-- Material provided follows --
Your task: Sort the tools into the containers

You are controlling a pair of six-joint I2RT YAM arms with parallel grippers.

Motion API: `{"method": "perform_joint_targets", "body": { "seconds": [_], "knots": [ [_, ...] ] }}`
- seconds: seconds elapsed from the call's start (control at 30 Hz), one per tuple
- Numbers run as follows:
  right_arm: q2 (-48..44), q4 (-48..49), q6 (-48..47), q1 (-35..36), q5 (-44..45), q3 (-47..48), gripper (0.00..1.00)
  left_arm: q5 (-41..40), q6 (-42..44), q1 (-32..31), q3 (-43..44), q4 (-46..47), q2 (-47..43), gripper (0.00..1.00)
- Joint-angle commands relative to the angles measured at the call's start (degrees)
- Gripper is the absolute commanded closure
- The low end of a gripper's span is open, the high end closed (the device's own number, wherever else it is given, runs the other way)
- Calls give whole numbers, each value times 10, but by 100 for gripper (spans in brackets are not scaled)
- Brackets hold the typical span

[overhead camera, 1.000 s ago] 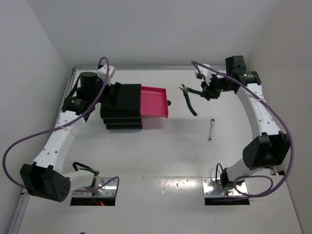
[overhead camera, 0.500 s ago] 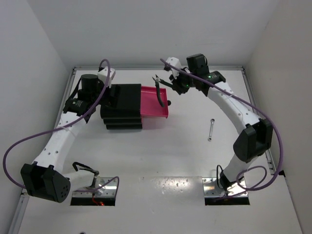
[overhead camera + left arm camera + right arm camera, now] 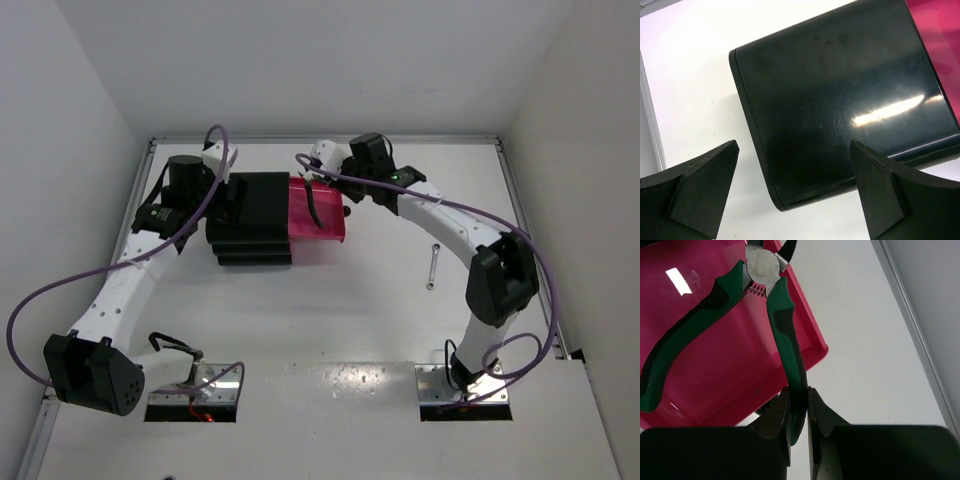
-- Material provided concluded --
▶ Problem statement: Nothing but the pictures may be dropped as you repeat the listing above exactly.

▶ Answer box:
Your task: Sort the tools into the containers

You are controlling a pair of six-joint I2RT YAM arms with parallel grippers.

Motion API: `{"method": "perform_joint_targets", "body": { "seconds": [_], "knots": [ [_, ...] ] }}`
- seconds: seconds elapsed from the call's start (control at 30 Hz), one per tuple
- Numbers run as follows:
  right_arm: q2 (-48..44), q4 (-48..49), q6 (-48..47), q1 (-35..36), q5 (-44..45), q3 (-47..48), gripper (0.00..1.00)
  left_arm: q5 (-41..40), q6 (-42..44), q1 (-32..31), q3 (-43..44), q4 (-46..47), q2 (-47..43), gripper (0.00..1.00)
- Joint-angle commands relative to the angles measured at the call's start (degrees)
- Gripper is the absolute commanded closure
- The low end of a gripper's span is open, the high end closed (the device's own number, wherever else it is given, runs the other way)
- Calls give whole numbers, each value times 10, but by 100 for gripper (spans in brackets are not scaled)
- Brackets hold the typical span

[overhead camera, 1.000 s ago] 
[overhead camera, 0.500 s ago] 
[overhead camera + left arm camera + right arm camera, now] 

The complete output has now been given.